• _To do_: Below is a block of entries; repeat exactly the lines starting at the line that contains "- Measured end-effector" and ending at the line that contains "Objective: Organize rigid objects", both included.

-- Opening Marker --

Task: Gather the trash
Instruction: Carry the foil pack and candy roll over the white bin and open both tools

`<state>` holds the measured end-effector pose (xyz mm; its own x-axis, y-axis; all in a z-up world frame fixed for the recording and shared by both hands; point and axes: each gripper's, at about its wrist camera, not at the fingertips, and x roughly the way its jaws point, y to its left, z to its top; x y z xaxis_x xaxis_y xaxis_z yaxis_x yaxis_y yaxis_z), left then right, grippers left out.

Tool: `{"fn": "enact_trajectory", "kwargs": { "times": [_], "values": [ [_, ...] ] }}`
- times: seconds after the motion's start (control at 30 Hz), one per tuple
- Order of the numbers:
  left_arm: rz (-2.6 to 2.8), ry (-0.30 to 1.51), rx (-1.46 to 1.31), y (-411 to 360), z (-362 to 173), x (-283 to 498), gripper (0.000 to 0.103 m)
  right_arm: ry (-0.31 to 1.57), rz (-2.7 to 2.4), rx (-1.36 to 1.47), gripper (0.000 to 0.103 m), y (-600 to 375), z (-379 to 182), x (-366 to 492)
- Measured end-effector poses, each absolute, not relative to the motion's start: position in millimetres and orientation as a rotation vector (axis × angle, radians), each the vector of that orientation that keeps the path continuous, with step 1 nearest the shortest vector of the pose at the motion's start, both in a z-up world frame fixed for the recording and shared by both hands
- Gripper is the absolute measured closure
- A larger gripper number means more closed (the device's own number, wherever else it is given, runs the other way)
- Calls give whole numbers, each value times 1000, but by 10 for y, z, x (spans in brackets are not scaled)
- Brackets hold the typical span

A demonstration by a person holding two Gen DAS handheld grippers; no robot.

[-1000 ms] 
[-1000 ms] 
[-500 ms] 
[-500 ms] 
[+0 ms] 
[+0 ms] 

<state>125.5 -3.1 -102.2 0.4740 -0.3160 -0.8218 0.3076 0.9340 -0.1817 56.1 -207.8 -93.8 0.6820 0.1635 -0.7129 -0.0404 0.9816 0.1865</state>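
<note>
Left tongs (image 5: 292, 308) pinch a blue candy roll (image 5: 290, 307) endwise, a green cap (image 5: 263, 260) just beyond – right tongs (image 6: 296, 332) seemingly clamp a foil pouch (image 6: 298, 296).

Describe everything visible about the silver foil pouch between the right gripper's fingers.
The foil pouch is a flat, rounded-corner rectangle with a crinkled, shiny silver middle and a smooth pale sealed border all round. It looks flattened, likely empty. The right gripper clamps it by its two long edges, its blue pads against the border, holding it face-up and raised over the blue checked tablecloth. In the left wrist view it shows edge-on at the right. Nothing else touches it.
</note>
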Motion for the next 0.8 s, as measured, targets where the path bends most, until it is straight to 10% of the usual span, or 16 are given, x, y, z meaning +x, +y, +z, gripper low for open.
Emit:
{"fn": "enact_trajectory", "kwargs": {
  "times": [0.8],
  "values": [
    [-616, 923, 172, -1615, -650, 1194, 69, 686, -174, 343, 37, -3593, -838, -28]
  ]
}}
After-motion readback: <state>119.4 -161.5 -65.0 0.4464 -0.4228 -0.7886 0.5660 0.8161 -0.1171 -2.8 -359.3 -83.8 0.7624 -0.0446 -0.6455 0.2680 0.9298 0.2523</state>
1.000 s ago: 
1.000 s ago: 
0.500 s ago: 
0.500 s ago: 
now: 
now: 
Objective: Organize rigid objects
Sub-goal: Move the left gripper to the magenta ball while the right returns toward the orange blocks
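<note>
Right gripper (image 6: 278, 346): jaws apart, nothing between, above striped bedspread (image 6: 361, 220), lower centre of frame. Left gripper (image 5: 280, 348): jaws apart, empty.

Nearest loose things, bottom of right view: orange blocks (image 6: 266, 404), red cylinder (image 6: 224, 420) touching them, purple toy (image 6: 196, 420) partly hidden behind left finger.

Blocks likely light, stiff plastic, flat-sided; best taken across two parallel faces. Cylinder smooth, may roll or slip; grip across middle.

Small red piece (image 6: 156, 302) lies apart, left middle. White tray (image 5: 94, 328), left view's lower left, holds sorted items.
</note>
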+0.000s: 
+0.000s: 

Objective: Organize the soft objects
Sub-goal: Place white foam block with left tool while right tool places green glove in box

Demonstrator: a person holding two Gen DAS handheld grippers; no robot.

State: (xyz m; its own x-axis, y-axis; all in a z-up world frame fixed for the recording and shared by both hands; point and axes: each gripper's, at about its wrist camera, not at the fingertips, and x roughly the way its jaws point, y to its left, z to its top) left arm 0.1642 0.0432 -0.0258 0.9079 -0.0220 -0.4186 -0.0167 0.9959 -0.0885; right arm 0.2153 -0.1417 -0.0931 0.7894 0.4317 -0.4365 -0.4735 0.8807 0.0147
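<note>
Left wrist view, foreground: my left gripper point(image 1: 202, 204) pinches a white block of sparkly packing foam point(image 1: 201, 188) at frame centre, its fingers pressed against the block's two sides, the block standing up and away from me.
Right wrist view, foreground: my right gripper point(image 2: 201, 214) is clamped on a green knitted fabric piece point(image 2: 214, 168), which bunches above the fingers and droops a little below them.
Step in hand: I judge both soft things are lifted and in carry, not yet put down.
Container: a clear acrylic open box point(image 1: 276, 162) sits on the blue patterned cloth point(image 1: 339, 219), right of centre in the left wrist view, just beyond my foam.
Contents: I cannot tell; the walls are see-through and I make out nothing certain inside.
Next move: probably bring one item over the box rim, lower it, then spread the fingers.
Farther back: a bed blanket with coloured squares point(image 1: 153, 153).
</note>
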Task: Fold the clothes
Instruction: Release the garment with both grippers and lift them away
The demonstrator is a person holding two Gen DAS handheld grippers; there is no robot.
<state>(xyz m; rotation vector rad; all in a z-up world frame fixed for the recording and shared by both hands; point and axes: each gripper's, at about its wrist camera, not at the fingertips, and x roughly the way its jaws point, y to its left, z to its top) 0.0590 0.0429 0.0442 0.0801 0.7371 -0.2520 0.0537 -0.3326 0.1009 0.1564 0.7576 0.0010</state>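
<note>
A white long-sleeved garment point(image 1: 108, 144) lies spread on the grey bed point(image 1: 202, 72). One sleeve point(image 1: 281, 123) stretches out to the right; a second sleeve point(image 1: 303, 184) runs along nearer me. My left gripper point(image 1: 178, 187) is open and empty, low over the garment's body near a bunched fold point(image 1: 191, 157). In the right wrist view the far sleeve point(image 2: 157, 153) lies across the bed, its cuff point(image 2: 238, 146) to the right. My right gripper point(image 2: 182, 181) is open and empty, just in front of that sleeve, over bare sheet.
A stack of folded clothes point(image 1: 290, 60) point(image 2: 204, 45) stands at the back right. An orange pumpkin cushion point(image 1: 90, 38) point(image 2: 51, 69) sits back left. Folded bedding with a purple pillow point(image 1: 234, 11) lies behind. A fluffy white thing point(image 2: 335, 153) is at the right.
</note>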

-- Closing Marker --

• _Task output_:
- Measured end-effector poses, each absolute, not relative to the motion's start: position in millimetres and orientation as a rotation vector (axis × angle, radians), each the vector of that orientation that keeps the path continuous, with step 1 nearest the shortest vector of the pose at the motion's start, both in a z-up world frame fixed for the recording and shared by both hands
- Gripper is the absolute measured closure
- A larger gripper number means more closed (the device's own number, wherever else it is given, runs the other way)
- Calls give whole numbers, each value times 1000, but by 10 for y, z, x (spans in brackets are not scaled)
- Brackets hold the typical span

A demonstration by a person holding two Gen DAS handheld grippers; no robot.

[-1000 ms] 
[-1000 ms] 
[-500 ms] 
[-500 ms] 
[+0 ms] 
[+0 ms] 

<state>125.5 -3.1 -102.2 0.4740 -0.3160 -0.8218 0.3076 0.9340 -0.1817 56.1 -207.8 -93.8 0.6820 0.1635 -0.7129 -0.0404 0.9816 0.1865</state>
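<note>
Left tongs (image 5: 292, 308) pinch a blue candy roll (image 5: 290, 307) endwise, a green cap (image 5: 263, 260) just beyond – right tongs (image 6: 296, 332) seemingly clamp a foil pouch (image 6: 298, 296).

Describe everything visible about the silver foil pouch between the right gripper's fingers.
The foil pouch is a flat, rounded-corner rectangle with a crinkled, shiny silver middle and a smooth pale sealed border all round. It looks flattened, likely empty. The right gripper clamps it by its two long edges, its blue pads against the border, holding it face-up and raised over the blue checked tablecloth. In the left wrist view it shows edge-on at the right. Nothing else touches it.
</note>
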Motion for the next 0.8 s, as measured, targets where the path bends most, until it is straight to 10% of the usual span, or 16 are given, x, y, z meaning +x, +y, +z, gripper low for open.
Emit:
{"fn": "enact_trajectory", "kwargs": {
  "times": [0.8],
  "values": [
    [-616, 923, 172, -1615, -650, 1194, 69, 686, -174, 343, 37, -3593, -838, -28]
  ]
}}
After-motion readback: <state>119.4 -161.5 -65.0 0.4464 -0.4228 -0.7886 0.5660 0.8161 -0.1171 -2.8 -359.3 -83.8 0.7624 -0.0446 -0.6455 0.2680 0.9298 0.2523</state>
1.000 s ago: 
1.000 s ago: 
0.500 s ago: 
0.500 s ago: 
now: 
now: 
Objective: Organize rigid objects

The response has been given in full.